> What the exercise asks
Below are the records. Retype exactly the lines between the lines holding "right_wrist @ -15" and "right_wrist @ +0", inclusive.

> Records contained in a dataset

---------------

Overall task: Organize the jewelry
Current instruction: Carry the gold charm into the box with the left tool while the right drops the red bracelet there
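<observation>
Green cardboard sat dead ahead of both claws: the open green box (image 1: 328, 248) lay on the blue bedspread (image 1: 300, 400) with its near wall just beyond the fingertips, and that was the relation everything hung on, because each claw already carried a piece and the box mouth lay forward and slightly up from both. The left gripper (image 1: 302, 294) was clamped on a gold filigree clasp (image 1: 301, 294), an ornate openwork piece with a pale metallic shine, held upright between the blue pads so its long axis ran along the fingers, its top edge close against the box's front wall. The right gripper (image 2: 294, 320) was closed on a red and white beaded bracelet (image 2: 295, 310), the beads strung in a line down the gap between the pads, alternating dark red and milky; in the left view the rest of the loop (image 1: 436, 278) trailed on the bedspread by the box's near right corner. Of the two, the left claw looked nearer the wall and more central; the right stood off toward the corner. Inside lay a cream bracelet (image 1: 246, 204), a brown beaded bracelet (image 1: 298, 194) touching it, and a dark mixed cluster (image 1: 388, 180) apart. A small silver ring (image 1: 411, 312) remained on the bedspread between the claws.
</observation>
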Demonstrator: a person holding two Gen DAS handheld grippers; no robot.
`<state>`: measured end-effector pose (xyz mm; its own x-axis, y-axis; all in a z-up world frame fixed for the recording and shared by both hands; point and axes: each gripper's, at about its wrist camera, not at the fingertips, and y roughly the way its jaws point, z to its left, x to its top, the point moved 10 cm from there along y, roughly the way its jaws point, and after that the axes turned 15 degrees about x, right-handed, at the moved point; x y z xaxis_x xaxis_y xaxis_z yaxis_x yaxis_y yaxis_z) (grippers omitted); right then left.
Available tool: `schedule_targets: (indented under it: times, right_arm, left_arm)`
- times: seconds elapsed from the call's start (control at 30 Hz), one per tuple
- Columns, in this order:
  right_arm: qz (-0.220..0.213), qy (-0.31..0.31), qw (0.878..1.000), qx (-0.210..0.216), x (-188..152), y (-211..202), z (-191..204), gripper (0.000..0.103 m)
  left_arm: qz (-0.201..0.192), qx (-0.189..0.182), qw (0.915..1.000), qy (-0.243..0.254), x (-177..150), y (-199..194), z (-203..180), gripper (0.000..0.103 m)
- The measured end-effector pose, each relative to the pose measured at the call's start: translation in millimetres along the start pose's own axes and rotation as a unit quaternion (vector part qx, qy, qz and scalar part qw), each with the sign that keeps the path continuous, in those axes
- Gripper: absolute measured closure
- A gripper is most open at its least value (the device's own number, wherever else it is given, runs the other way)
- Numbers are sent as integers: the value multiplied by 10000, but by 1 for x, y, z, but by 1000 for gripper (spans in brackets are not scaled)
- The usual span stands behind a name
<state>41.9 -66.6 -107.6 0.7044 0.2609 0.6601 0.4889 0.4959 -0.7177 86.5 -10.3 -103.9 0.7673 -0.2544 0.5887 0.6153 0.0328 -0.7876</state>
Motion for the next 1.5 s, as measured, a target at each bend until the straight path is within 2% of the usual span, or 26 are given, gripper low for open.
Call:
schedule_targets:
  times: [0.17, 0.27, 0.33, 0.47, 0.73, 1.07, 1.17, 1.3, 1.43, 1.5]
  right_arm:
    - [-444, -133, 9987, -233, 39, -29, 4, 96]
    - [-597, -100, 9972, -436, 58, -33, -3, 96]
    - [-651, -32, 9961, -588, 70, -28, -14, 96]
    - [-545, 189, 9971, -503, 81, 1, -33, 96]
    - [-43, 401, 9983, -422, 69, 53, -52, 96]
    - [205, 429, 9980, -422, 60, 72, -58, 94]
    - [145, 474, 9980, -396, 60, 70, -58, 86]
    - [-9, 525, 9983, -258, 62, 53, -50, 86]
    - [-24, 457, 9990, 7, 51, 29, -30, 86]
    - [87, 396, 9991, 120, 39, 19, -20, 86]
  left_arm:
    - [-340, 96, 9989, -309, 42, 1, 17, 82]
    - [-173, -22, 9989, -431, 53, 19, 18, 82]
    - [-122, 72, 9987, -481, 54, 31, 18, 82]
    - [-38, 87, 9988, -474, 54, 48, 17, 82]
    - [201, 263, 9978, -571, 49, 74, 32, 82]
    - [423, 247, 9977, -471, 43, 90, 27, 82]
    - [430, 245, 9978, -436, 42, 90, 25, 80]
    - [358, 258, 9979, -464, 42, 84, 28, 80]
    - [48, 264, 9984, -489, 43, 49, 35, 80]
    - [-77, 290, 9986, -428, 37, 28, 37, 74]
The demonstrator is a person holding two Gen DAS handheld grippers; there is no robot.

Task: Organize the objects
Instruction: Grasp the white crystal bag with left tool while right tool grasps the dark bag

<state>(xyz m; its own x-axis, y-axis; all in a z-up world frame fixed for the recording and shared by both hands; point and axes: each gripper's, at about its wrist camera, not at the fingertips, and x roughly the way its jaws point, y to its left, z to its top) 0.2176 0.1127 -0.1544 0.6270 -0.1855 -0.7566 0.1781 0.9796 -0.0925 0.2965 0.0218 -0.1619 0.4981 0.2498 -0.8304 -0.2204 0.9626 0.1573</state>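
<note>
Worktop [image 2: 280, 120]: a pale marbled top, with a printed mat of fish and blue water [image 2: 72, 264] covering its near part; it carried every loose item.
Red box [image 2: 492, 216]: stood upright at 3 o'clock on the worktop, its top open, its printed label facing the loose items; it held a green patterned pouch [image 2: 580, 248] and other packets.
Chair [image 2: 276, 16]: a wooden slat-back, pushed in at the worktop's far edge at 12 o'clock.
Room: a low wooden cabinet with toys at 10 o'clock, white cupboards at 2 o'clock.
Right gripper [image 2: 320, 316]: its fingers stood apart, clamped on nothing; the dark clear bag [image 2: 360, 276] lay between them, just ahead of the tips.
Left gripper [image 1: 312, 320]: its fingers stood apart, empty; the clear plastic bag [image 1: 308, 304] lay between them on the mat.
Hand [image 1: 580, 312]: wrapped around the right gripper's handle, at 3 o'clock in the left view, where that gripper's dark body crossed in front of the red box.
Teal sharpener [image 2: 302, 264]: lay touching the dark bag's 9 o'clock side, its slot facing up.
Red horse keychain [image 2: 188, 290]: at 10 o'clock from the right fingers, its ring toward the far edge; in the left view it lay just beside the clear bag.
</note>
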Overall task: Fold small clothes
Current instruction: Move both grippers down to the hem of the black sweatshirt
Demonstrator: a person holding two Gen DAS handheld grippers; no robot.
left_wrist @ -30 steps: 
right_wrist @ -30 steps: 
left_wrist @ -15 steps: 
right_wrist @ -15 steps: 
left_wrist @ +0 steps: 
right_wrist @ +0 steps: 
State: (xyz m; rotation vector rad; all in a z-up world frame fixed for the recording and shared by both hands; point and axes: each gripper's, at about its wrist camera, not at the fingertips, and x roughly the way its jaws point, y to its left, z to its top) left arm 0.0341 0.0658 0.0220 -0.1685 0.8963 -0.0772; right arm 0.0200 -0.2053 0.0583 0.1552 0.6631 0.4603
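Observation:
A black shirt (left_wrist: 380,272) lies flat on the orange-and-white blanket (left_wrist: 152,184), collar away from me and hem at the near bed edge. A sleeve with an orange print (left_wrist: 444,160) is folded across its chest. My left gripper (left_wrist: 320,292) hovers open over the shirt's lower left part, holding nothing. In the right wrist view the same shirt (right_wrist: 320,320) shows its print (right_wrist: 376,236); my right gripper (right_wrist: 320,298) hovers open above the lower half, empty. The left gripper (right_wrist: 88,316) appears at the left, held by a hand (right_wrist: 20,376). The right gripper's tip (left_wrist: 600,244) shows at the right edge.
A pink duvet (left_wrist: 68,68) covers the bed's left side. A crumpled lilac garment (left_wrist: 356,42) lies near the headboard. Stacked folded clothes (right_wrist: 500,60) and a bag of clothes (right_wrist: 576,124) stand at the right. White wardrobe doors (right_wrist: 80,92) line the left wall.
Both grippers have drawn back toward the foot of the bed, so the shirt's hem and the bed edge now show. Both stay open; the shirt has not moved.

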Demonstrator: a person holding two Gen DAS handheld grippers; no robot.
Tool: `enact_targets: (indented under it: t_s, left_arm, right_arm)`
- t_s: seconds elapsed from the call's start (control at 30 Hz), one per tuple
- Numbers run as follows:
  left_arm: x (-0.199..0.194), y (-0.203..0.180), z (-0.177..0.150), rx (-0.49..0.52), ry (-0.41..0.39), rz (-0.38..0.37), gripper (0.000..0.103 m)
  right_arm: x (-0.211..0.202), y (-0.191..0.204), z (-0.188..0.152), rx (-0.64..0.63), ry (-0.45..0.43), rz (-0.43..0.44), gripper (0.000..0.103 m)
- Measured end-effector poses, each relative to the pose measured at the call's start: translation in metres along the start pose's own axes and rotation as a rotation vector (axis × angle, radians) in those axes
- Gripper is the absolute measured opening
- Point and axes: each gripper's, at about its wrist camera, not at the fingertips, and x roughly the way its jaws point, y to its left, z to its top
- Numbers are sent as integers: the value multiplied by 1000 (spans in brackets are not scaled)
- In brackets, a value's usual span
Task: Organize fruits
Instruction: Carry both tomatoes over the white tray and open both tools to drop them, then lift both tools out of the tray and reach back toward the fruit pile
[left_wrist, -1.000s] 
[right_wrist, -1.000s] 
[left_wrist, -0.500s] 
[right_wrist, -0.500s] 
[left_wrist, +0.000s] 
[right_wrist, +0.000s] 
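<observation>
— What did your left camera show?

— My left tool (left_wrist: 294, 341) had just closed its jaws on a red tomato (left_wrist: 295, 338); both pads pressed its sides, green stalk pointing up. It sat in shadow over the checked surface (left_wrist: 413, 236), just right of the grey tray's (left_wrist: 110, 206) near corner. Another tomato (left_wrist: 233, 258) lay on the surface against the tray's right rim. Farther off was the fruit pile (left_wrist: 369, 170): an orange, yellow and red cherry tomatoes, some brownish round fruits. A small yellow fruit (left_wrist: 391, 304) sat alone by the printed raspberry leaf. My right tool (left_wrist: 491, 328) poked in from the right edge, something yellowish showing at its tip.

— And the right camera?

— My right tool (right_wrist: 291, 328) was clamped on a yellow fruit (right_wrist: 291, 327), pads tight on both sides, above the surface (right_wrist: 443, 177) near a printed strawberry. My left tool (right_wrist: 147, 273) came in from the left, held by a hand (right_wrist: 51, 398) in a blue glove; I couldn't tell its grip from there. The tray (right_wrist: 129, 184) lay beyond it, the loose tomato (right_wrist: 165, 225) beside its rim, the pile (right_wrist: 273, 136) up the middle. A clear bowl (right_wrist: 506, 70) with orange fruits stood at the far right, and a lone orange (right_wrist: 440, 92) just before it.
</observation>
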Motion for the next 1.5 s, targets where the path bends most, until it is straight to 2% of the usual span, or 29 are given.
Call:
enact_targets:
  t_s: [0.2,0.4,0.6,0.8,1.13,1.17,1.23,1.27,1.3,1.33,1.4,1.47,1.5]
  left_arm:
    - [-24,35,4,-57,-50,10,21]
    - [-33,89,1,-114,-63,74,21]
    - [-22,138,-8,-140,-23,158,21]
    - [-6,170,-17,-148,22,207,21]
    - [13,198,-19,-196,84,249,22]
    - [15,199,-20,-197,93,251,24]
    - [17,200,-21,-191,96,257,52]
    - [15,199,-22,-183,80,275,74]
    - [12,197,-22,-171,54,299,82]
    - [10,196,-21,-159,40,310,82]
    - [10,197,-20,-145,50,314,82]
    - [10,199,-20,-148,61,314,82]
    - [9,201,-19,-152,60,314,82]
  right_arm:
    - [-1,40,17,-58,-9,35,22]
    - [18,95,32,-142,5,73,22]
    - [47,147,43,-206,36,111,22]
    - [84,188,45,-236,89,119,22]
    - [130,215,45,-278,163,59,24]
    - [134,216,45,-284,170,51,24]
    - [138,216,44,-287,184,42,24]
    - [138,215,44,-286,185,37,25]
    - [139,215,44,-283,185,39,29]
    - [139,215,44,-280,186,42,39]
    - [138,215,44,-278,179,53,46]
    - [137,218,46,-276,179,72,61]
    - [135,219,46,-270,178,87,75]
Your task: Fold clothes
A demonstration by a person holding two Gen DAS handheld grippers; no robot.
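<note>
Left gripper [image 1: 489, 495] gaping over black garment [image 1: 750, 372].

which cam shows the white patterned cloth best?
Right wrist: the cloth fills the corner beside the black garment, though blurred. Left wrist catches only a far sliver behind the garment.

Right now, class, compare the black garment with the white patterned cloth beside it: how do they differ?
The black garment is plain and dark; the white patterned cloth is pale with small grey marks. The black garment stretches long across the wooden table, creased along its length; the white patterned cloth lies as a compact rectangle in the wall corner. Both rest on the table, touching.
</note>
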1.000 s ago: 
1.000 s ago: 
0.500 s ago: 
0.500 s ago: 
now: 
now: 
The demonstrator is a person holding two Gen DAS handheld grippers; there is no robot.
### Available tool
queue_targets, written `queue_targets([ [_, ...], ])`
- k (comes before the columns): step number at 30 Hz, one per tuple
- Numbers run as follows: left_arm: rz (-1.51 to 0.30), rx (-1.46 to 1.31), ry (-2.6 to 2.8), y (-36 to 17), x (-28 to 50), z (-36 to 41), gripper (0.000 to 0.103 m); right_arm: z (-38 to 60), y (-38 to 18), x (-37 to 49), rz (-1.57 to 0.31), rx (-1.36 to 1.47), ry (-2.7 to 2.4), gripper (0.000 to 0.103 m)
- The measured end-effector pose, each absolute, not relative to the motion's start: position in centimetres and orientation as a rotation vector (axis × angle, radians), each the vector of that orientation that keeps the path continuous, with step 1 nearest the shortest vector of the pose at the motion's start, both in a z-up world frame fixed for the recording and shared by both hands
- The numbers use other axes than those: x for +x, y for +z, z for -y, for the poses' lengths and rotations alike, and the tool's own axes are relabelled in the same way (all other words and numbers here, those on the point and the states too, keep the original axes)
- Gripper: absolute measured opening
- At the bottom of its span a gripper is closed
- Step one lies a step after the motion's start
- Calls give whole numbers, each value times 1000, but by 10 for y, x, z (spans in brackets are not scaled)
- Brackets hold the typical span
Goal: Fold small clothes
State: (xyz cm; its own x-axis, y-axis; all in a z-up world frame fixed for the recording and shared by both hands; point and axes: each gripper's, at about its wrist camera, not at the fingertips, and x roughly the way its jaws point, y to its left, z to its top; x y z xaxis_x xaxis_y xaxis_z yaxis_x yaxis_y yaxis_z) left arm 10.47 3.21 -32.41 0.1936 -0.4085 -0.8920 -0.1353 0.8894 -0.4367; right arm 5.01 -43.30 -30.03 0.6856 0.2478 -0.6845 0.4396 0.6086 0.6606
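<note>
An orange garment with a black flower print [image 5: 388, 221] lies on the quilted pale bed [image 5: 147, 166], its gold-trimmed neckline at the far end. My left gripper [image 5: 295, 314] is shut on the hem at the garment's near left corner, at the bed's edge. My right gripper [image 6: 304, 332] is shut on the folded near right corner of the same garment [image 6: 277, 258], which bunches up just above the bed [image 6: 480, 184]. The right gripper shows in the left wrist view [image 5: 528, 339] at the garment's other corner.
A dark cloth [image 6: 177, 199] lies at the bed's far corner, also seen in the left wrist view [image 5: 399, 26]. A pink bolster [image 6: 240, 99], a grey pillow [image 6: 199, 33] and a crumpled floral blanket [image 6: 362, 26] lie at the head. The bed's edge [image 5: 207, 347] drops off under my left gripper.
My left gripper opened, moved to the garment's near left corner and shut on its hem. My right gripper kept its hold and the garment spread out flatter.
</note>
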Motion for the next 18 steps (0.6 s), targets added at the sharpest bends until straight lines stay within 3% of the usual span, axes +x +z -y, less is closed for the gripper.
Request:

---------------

> Output below
right_wrist @ -15 steps: 
left_wrist @ +0 steps: 
right_wrist @ +0 steps: 

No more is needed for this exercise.